The programming language of the year has been announced by the TIOBE Index: Python!
But noting that the TIOBE index is based on the number of search results for a programming language across popular search engines, a headline at The Next Web asks: “What does this title even mean?”
[TIOBE] takes services such as Google, QQ, Sohu, Amazon, and Wikipedia to calculate the results. TIOBE uses “+” programming” query and a special formula to devise these ratings that change every month. You can read more about the whole process here. The programming language of the year title is decided by the jump in ratings year-on-year. Python overtook C# by a margin of 0.13% — almost a photo finish.
The index doesn’t indicate the best or most efficient programming language, nor does it measure the amount of code written in a language across the internet. It simply gives us a high-level understanding of resources and pages available on the web related to them.
There’s a huge amount of criticism towards the TIOBE index, especially as it uses one query and doesn’t consider non-English languages. The organization said that it’s trying to introduce more parameters to calculate the ratings.
TIOBE’s annual award is being called “prestigious” — by the announcement at TIOBE.com:
The award is given to the programming language that has gained the highest increase in ratings in one year. C# was on its way to get the title for the first time in history, but Python surpassed C# in the last month.
Python started at position #3 of the TIOBE index at the beginning of 2021 and left both Java and C behind to become the number one of the TIOBE index. But Python’s popularity didn’t stop there. It is currently more than 1 percent ahead of the rest [with a “rating” of 13.58%]. Java’s all time record of 26.49% ratings in 2001 is still far away, but Python has it all to become the de facto standard programming language for many domains. There are no signs that Python’s triumphal march will stop soon.
In fact, this makes the second year in a row Python has won TIOBE’s annual award.
But it’s as good a conversation-starter as any. ZDNet reminds us that Microsoft hired Python creator Guido van Rossum in 2020 to work on improving Python’s efficiency, while the second most popular language on TIOBE’s annual list, C#, “is a language designed by Microsoft technical fellow Anders Hejlsberg for the .NET Framework and Microsoft’s developer editing tool Visual Studio.”
And ZDNet also spottted a few other patterns in TIOBE’s year-end look at programming language popularity:
There were several movers and shakers this year.
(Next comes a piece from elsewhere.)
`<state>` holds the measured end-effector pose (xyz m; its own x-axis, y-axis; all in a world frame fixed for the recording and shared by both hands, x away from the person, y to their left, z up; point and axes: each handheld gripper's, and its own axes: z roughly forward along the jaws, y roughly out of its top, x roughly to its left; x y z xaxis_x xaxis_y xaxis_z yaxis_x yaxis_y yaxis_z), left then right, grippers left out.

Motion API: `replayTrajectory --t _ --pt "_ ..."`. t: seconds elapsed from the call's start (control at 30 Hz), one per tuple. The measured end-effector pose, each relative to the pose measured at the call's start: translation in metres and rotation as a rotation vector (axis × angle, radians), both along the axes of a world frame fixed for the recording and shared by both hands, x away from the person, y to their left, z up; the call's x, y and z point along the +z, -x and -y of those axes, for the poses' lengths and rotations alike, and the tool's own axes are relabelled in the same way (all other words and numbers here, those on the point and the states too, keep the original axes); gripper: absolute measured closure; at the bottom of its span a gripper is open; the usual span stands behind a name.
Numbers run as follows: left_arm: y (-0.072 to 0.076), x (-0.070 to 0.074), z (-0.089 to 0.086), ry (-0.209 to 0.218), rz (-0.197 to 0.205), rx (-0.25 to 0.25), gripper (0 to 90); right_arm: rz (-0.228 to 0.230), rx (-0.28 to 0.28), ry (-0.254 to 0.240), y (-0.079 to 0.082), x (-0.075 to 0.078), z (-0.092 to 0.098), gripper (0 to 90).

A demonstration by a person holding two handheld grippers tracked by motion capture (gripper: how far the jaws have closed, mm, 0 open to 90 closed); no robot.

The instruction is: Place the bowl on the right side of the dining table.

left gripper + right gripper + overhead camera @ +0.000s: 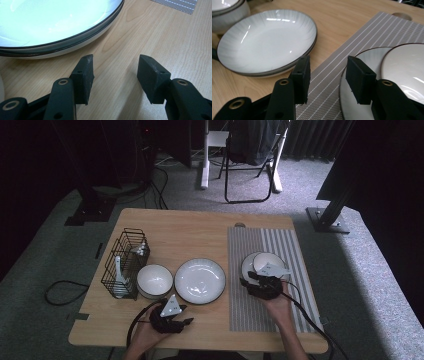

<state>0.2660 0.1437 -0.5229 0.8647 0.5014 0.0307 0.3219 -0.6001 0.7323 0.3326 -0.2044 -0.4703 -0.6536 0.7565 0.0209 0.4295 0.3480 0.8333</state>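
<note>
1. The right gripper [253, 281] is hovering at the near-left rim of the plate [352, 100] on the striped mat [280, 315]; its jaws are standing about half open, gripping nothing.
2. A small bowl [268, 262] is sitting on that plate.
3. The left gripper [115, 72] is resting over bare table [155, 32] just near the big plate [200, 280], jaws parted and holding nothing.
4. A white bowl [154, 281] is standing between the big plate and the wire basket [125, 262].

Your white plate [248, 265] with a bowl [267, 262] on it sat upright on the worktop's right half.
</note>
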Motion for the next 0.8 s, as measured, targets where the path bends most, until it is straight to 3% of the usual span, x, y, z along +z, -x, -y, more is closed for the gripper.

Rust, a systems programming language that deals with memory safety flaws, is now in 26th position, ahead of MIT’s Julia, and Kotlin, a language endorsed by Google for Android app development. Rust was a stand out language in 2021, gaining backing from Facebook, Amazon Web Services, Microsoft Azure and Google Cloud.
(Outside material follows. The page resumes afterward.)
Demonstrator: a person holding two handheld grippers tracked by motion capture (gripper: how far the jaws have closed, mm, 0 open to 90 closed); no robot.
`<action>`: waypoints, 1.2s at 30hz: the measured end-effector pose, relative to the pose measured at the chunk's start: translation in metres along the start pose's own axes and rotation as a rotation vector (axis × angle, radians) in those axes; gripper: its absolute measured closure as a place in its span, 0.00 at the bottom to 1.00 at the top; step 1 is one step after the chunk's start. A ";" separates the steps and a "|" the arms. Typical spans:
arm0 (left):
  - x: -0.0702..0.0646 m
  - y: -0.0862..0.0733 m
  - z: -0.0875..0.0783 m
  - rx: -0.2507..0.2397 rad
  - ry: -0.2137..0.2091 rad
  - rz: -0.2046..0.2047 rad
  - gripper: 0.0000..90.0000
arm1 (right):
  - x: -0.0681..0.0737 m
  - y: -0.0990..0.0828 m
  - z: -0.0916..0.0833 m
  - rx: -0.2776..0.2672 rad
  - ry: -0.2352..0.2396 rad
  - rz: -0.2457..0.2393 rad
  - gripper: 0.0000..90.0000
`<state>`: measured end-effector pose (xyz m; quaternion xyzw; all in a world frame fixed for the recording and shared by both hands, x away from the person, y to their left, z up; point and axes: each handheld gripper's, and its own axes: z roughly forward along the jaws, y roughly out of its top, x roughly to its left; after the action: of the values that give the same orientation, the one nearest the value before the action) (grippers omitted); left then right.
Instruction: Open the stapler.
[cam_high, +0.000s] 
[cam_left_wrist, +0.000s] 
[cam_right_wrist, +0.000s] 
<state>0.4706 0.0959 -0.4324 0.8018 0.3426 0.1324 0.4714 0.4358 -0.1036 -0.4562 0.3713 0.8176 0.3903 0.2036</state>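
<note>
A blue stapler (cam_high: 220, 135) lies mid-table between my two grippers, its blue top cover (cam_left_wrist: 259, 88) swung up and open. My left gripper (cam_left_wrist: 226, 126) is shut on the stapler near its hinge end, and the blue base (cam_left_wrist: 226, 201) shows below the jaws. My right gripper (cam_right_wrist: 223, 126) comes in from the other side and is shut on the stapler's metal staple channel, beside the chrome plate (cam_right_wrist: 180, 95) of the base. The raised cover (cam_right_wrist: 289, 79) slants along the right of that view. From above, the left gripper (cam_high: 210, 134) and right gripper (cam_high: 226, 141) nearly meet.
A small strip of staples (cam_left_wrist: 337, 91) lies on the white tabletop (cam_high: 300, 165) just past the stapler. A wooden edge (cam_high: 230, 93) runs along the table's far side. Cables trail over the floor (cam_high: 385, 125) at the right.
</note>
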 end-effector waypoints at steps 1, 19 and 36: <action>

Apple’s Swift for iOS and macOS app development jumped from 13th to 10th place, while Google’s Go inched up from 14 to 13, according to Tiobe. Kotlin moved from 40th to 29th. Google’s Dart dropped from 25th to 37th position, Julia fell from 23rd to 28th position, while Microsoft TypeScript dropped from from 42 to 49.
The top 10 languages in Tiobe’s list for January 2022 were Python, C, Java, C++,C#, Visual Basic, JavaScript, Assembly Language, SQL, and Swift.